Hoy escribo con tristeza en el corazón, con aquella que te tumba al suelo y se viene sobre toda tu existencia. Hoy escribo avergonzado de mi mismo y de nuestra sociedad. Hoy, esta pena puede más que yo. Hoy soy débil y frágil ante lo que me rodea y no puedo detener.
Mi última carta fue hace un par de semanas, el 5 de octubre. En ella escribí sobre la negación de atención médica como forma de castigo y tortura aplicada a las personas detenidas por parte de órganos de seguridad del Estado venezolano.

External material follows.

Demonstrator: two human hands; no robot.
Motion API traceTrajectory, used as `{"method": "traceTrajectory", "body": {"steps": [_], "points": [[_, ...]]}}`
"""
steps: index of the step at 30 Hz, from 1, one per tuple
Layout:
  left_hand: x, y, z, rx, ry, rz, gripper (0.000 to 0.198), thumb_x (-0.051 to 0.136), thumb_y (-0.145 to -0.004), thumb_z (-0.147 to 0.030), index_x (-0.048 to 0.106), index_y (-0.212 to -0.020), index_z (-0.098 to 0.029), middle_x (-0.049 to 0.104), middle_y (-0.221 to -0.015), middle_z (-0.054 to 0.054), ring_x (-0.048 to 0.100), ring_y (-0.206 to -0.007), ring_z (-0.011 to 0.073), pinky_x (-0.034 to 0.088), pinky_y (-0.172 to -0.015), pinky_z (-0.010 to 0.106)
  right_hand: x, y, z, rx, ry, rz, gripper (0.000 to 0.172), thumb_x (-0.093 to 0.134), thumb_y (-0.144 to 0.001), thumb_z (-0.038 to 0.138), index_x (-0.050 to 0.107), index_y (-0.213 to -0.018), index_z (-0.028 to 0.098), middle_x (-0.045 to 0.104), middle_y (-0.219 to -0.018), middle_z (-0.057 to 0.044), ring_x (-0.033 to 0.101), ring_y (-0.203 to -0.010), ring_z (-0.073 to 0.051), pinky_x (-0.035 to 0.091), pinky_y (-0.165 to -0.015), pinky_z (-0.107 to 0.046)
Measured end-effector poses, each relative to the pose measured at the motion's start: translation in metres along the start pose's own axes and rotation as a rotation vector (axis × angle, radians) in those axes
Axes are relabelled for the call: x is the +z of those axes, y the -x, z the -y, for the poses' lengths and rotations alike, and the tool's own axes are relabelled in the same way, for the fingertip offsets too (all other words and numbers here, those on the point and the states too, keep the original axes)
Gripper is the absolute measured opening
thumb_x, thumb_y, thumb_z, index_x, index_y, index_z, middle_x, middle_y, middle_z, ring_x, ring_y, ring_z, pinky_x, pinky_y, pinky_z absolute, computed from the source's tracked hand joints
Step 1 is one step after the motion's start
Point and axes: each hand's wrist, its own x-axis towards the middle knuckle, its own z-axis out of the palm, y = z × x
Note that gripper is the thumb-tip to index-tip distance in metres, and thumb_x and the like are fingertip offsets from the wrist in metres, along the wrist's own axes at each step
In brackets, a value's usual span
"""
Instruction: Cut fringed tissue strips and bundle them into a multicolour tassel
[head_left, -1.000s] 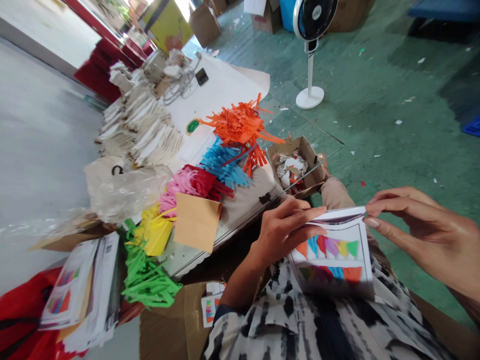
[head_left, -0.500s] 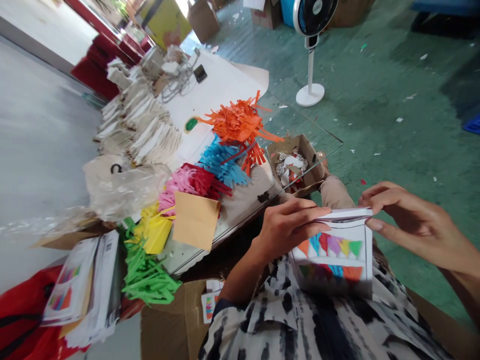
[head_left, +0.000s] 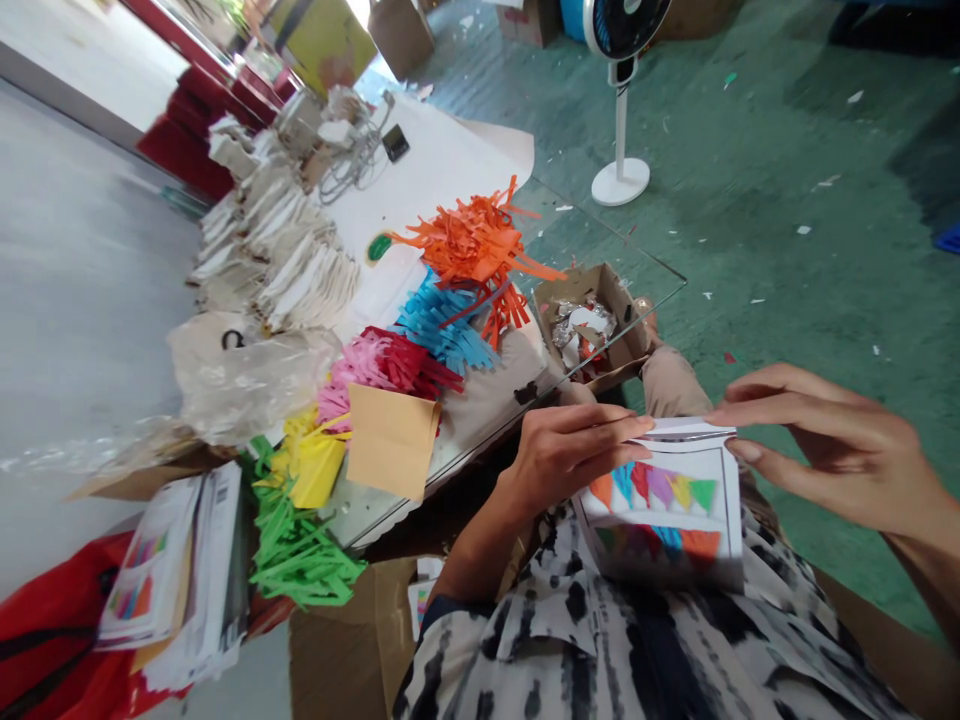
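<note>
Above the tie-dye shirt front (head_left: 600,640), at 4 o'clock in view, a card printed with bunting triangles (head_left: 660,505) is held up, its top edge folded over. Long axis runs 9-to-3; triangle tips point to 6. Left hand (head_left: 570,455) pinches the upper edge tight. Right hand (head_left: 832,450) reaches the top right corner; firmness of contact cannot be told. Held this way, the print faces up, clear of the fringed coloured paper (head_left: 442,330) on the glass tabletop (head_left: 592,235) at 11 o'clock.
</note>
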Motion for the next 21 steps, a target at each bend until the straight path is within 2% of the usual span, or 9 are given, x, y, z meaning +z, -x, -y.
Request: {"method": "traceTrajectory", "body": {"steps": [4, 8, 13, 16, 18, 21], "points": [[0.001, 0.002, -0.001, -0.049, 0.029, -0.024, 0.023, 0.073, -0.096, -0.029, 0.079, -0.115, -0.018, 0.082, -0.108, 0.004, 0.078, -0.095, 0.0094, 0.064, -0.09, 0.02, -0.002, -0.001, -0.001, 0.004, 0.028, 0.015, 0.038, 0.074, -0.088, 0.018, 0.074, -0.121, 0.036, 0.069, -0.112, -0.001, 0.067, -0.101, -0.015, 0.05, -0.092, -0.031], [0.004, 0.003, -0.004, -0.087, 0.035, -0.013, 0.02, 0.071, -0.097, -0.028, 0.079, -0.114, -0.02, 0.081, -0.108, 0.002, 0.076, -0.094, 0.0076, 0.063, -0.09, 0.018, -0.004, -0.003, -0.001, -0.008, 0.003, 0.049, 0.031, 0.073, -0.088, 0.018, 0.074, -0.115, 0.034, 0.068, -0.11, -0.002, 0.066, -0.103, -0.016, 0.051, -0.09, -0.031], [0.003, -0.002, -0.009, -0.103, 0.075, -0.002, 0.019, 0.07, -0.098, -0.024, 0.079, -0.115, -0.02, 0.08, -0.109, 0.003, 0.075, -0.097, 0.0085, 0.062, -0.092, 0.019, -0.004, -0.008, 0.009, 0.046, -0.03, 0.084, 0.031, 0.072, -0.089, 0.024, 0.073, -0.118, 0.034, 0.071, -0.121, -0.004, 0.068, -0.114, -0.021, 0.055, -0.094, -0.036], [0.001, -0.004, -0.011, -0.121, 0.083, -0.012, 0.02, 0.07, -0.098, -0.027, 0.08, -0.114, -0.02, 0.08, -0.107, 0.003, 0.075, -0.096, 0.0091, 0.062, -0.092, 0.02, -0.001, -0.01, 0.015, 0.086, -0.105, 0.014, 0.032, 0.071, -0.09, 0.025, 0.075, -0.12, 0.036, 0.075, -0.116, -0.004, 0.071, -0.107, -0.022, 0.058, -0.086, -0.035], [0.0, -0.003, -0.011, -0.127, 0.074, -0.03, 0.021, 0.071, -0.097, -0.027, 0.079, -0.116, -0.019, 0.08, -0.106, 0.004, 0.075, -0.095, 0.0094, 0.062, -0.091, 0.02, -0.001, -0.01, 0.017, 0.116, -0.123, -0.032, 0.03, 0.072, -0.089, 0.024, 0.078, -0.116, 0.035, 0.077, -0.111, -0.003, 0.073, -0.103, -0.021, 0.058, -0.087, -0.034], [0.002, 0.0, -0.01, -0.106, 0.08, -0.055, 0.023, 0.072, -0.096, -0.024, 0.079, -0.118, -0.019, 0.08, -0.107, 0.005, 0.075, -0.095, 0.0097, 0.062, -0.09, 0.02, -0.002, -0.009, 0.016, 0.196, -0.123, -0.024, 0.022, 0.076, -0.087, 0.027, 0.081, -0.107, 0.033, 0.078, -0.105, -0.003, 0.072, -0.095, -0.018, 0.057, -0.084, -0.03]]}}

Tan solo días después, murió un joven que estaba en un calabozo llamado «tigrito», al final del pasillo azul con blanco. Murió de tuberculosis. Lo asesinaron al negarle deliberadamente el derecho a la salud.
La noticia corrió como murmullo entre rejas y barrotes, pero no fue importante, las elecciones de los políticos colmaban nuevamente la atención. Y, lo que es peor, se sintió ese aroma de no merecer dolientes porque era un «delincuente común» y «mala suerte que muriera».
En Venezuela a los presos, políticos o no, se les debe respetar la dignidad por igual; es decir, se les debe garantizar su derecho a la vida y la salud. Ya hace menos de un año había muerto una mujer aquí en el SEBIN por la misma razón, por no brindarle la oportuna atención médica. Lo recuerdo claramente. Tocó mi fibra. No puedo olvidarlo, estoy obligado a no olvidarlo, para no perder consciencia del momento que atravesamos. No podemos aceptar esto como algo normal.
Yo no quiero con esto culpar ni señalar a funcionarios, cada hombre aquí sabe de de qué es o no partícipe. Hoy la culpa la asumo yo, hoy la culpa también es de todos, que miramos selectivamente la tragedia ajena y olvidamos el sentido de piedad. Nuestra sociedad se deshumaniza, se consume a sí misma, se autodestruye. Y todos somos parte de ello.
Tengo miedo a terminar teniendo «piel de cocodrilo» como consecuencia de vivir por tanto tiempo tanta cosas terribles. Tengo miedo de dejar de sentir dolor. Es la única forma de muerte a la que temo, a la muerte del sentimiento.